Additional Information and Where to Find It

 

The proposed merger involving Wisconsin Energy and Integrys will be submitted to the respective shareholders of Wisconsin Energy and Integrys for their consideration. In connection with the proposed merger, Wisconsin Energy will prepare a registration statement on Form S-4 that will include a joint proxy statement/prospectus for the shareholders of Wisconsin Energy and Integrys to be filed with the Securities and Exchange Commission (the “SEC”), and each of Wisconsin Energy and Integrys will mail the joint proxy statement/prospectus to their respective shareholders and file other documents regarding the proposed merger with the SEC. Wisconsin Energy and Integrys urge investors and shareholders to read the joint proxy statement/prospectus when it becomes available, as well as other documents filed with the SEC, because they will contain important information.  Investors and security holders will be able to receive the registration statement containing the joint proxy statement/prospectus and other documents free of charge at the SEC’s web site, http://www.sec.gov, from Wisconsin Energy at Wisconsin Energy Corporation, Corporate Secretary, 231 W. Michigan St., P.O. Box 1331, Milwaukee, WI 53201, or from Integrys at Integrys Energy Group, Inc., Investor Relations, 200 East Randolph Street, 23rd Floor, Chicago, IL 60601.

 

Participants in Solicitation

 

This communication is not a solicitation of a proxy from any investor or shareholder.  Wisconsin Energy, Integrys and their respective directors and executive officers and other members of management and employees may be

 



 

deemed to be participants in the solicitation of proxies from the respective shareholders of Wisconsin Energy and Integrys in favor of the proposed merger.
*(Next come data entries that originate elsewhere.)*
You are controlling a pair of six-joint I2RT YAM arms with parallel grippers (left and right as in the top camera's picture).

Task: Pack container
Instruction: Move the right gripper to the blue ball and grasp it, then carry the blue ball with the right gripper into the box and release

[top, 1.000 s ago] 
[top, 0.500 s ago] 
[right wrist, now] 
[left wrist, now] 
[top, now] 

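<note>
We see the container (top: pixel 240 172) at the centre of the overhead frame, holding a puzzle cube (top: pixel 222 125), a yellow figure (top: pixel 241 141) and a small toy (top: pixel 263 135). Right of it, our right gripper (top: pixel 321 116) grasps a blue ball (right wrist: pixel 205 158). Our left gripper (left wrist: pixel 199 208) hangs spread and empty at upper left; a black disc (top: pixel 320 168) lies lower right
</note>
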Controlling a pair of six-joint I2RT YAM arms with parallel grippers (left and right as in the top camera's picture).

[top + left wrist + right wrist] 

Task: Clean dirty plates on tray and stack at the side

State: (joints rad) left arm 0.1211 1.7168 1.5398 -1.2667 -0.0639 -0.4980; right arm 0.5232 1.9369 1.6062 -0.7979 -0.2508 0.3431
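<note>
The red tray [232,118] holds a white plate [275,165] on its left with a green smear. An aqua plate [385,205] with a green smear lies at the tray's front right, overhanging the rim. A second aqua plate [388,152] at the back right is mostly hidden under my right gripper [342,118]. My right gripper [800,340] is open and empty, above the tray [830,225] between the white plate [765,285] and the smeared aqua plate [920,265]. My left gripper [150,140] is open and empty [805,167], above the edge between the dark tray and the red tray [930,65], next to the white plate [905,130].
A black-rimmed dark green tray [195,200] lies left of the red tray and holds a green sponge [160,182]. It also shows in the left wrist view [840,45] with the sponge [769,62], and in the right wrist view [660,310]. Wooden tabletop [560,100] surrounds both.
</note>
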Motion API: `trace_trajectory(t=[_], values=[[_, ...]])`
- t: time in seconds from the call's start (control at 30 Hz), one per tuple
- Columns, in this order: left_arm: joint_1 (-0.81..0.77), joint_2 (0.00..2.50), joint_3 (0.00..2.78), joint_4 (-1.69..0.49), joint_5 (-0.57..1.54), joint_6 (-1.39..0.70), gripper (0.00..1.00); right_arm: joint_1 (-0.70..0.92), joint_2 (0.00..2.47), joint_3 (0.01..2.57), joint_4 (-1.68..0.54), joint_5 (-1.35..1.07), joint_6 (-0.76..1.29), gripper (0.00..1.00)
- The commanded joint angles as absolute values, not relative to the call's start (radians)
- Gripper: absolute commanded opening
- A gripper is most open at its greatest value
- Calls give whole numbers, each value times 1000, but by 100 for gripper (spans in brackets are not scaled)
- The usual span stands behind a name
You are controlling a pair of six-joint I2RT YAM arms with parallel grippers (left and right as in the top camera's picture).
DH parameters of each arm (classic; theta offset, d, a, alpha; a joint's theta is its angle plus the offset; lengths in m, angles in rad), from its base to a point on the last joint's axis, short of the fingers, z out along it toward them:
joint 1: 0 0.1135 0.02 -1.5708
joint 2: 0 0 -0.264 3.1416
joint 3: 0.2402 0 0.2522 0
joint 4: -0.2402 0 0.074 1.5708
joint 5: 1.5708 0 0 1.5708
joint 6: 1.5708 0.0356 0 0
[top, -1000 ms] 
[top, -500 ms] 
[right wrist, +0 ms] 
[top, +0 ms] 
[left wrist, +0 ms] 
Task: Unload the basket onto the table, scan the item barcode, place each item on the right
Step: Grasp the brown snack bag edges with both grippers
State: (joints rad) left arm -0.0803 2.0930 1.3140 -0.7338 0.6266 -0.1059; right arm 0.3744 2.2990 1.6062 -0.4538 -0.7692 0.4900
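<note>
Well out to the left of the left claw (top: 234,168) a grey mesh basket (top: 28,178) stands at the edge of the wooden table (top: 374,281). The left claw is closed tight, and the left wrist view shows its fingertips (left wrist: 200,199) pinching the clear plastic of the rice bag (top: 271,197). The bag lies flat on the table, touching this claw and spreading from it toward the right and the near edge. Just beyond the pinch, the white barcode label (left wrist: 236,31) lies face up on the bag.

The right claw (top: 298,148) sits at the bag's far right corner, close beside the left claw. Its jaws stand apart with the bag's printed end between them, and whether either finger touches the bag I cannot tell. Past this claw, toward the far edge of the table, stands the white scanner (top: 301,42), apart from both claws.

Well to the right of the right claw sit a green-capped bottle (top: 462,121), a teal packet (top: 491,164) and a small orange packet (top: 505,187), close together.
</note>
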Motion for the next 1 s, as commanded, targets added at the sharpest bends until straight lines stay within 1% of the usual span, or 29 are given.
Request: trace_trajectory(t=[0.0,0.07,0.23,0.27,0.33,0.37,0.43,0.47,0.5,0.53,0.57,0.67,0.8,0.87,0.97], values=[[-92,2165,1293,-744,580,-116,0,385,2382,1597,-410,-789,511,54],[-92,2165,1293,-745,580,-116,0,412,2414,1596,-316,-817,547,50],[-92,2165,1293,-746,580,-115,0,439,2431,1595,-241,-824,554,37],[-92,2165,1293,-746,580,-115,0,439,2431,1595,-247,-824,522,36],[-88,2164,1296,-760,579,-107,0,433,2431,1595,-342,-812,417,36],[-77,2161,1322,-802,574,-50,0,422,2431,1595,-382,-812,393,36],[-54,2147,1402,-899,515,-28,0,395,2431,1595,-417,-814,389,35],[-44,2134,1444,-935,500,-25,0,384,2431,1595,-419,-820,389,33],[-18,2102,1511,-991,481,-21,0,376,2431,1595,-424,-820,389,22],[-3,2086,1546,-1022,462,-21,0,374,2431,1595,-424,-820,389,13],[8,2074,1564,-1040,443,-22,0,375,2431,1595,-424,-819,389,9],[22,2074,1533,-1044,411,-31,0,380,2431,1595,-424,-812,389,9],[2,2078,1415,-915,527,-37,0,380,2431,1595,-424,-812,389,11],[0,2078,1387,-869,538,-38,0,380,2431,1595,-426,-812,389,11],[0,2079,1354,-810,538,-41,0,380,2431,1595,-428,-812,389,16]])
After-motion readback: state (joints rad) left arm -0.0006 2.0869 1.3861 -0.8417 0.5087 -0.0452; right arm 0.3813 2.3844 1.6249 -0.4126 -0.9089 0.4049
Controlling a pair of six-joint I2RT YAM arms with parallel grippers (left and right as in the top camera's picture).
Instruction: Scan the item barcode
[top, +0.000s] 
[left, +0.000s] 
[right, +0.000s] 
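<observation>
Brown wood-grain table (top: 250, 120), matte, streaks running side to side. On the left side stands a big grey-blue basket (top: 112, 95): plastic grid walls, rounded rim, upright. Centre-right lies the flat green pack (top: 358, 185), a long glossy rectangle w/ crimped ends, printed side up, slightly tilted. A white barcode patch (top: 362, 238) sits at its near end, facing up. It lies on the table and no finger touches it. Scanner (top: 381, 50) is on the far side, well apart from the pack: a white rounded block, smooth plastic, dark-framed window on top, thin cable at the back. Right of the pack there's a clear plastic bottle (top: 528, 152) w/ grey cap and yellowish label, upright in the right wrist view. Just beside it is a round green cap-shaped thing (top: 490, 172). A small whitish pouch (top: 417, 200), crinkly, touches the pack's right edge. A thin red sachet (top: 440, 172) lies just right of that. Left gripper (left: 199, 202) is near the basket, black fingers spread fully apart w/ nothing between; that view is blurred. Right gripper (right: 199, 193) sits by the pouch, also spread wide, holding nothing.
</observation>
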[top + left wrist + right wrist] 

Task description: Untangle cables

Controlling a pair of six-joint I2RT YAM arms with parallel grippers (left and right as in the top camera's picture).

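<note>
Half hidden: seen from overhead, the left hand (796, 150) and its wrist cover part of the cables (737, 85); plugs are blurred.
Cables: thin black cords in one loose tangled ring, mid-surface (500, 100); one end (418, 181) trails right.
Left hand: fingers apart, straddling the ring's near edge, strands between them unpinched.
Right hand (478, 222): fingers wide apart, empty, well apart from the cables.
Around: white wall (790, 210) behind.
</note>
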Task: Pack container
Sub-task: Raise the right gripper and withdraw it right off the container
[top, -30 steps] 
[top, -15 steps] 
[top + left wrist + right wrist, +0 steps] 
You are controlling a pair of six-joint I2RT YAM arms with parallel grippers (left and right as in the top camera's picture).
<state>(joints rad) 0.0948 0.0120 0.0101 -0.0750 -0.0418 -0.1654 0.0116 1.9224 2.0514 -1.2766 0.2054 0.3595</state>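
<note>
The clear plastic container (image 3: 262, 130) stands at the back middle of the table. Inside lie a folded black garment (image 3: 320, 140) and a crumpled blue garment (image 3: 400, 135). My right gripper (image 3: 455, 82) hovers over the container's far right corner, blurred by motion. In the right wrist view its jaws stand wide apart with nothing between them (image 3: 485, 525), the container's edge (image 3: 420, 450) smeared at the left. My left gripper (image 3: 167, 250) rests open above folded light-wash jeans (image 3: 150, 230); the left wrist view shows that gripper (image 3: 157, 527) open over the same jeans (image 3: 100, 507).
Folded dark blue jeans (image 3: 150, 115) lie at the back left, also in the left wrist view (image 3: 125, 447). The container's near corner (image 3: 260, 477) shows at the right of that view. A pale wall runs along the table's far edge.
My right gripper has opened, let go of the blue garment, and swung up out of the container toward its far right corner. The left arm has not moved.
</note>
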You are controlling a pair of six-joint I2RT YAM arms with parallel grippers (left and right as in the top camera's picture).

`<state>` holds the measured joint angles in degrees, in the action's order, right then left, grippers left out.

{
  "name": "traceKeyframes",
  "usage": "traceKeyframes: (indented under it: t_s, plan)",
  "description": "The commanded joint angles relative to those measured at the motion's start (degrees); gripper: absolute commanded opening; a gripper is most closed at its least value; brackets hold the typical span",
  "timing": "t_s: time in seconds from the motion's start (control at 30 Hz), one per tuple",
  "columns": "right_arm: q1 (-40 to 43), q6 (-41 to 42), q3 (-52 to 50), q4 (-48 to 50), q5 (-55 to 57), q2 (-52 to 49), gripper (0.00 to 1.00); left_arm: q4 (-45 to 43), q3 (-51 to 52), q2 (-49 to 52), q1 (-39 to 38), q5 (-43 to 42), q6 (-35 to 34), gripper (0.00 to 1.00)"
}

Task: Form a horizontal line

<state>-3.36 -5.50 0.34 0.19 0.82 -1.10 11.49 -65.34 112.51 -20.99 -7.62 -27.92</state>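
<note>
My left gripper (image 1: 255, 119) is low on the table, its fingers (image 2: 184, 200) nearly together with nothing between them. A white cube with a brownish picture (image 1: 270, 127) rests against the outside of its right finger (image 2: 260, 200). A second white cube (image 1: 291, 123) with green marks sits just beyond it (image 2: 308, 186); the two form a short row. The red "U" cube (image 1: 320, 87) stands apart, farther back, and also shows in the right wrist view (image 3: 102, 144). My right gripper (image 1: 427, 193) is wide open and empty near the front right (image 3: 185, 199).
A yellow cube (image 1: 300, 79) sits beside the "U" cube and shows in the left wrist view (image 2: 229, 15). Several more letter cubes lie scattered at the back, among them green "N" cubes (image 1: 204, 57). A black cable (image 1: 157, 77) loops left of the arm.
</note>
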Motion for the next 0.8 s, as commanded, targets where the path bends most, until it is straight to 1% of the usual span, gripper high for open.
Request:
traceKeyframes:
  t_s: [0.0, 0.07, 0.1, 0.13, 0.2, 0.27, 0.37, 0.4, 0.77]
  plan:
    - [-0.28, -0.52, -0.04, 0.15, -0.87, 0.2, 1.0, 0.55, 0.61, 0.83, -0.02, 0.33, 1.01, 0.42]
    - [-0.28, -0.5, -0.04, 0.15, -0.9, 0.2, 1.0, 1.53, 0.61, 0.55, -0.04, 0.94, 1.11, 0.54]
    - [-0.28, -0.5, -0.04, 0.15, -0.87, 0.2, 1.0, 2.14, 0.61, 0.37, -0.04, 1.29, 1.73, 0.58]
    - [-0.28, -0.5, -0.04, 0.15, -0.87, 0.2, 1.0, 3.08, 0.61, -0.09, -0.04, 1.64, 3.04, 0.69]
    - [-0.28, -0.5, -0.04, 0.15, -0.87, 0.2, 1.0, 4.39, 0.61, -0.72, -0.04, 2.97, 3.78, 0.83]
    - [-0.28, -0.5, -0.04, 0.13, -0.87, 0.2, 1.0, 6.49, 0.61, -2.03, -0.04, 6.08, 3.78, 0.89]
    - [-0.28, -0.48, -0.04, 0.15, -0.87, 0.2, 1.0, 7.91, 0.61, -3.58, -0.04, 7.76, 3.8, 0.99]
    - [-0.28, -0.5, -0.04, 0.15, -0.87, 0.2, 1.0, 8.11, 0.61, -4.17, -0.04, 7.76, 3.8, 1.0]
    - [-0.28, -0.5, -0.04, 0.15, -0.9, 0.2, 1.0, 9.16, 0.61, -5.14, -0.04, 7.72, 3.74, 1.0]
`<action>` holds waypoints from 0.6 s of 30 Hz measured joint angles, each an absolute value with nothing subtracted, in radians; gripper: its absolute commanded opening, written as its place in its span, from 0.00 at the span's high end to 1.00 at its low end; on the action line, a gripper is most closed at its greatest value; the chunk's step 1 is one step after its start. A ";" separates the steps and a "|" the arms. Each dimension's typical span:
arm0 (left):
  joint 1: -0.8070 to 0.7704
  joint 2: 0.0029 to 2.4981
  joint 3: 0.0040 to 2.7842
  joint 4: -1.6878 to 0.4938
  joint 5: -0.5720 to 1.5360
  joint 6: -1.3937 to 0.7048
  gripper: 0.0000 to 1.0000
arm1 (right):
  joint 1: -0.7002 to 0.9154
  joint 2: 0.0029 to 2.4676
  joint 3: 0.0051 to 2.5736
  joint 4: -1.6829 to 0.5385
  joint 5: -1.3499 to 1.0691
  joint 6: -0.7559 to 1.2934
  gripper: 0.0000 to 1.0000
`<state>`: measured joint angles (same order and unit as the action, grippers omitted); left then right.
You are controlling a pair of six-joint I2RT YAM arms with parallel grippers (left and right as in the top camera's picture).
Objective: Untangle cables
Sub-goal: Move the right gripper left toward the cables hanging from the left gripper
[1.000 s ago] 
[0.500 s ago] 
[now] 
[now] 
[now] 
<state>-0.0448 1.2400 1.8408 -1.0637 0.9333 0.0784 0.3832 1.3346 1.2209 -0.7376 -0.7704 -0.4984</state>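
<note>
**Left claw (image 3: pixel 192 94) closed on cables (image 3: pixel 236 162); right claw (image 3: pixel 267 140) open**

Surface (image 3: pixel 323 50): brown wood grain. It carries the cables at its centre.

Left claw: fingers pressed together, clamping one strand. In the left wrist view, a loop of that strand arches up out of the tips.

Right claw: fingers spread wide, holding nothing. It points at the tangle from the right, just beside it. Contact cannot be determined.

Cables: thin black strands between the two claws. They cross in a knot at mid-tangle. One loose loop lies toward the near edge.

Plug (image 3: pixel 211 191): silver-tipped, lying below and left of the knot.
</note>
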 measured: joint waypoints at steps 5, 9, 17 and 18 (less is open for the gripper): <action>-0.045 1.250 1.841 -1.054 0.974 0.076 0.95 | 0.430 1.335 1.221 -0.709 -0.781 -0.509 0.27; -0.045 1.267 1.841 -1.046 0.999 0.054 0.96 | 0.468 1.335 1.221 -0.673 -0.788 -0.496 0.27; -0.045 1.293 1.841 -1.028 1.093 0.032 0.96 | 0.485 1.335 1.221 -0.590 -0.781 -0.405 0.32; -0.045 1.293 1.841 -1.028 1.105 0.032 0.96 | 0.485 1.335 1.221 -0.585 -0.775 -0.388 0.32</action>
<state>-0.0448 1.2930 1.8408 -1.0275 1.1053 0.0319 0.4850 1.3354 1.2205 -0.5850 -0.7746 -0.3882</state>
Information regarding the persons who may, under the rules of the SEC, be deemed participants in the solicitation of the respective shareholders of Wisconsin Energy and Integrys in connection with the proposed merger will be set forth in the joint proxy statement/prospectus when it is filed with the SEC. You can find information about Wisconsin Energy’s executive officers and directors in its definitive proxy statement for its 2014 Annual Meeting of Stockholders, which was filed with the SEC on March 21, 2014. You can find more information about Integrys’s executive officers and directors in its definitive proxy statement for its 2014 Annual Meeting of Shareholders, which was filed with the SEC on March 27, 2014. You can obtain free copies of these documents from Wisconsin Energy and Integrys using the contact information above.

 

Non-solicitation

 

This communication shall not constitute an offer to sell or the solicitation of an offer to sell or the solicitation of an offer to buy any securities, nor shall there be any sale of securities in any jurisdiction in which such offer, solicitation or sale would be unlawful prior to registration or qualification under the securities laws of any such jurisdiction. No offer of securities shall be made except by means of a prospectus meeting the requirements of Section 10 of the Securities Act of 1933, as amended.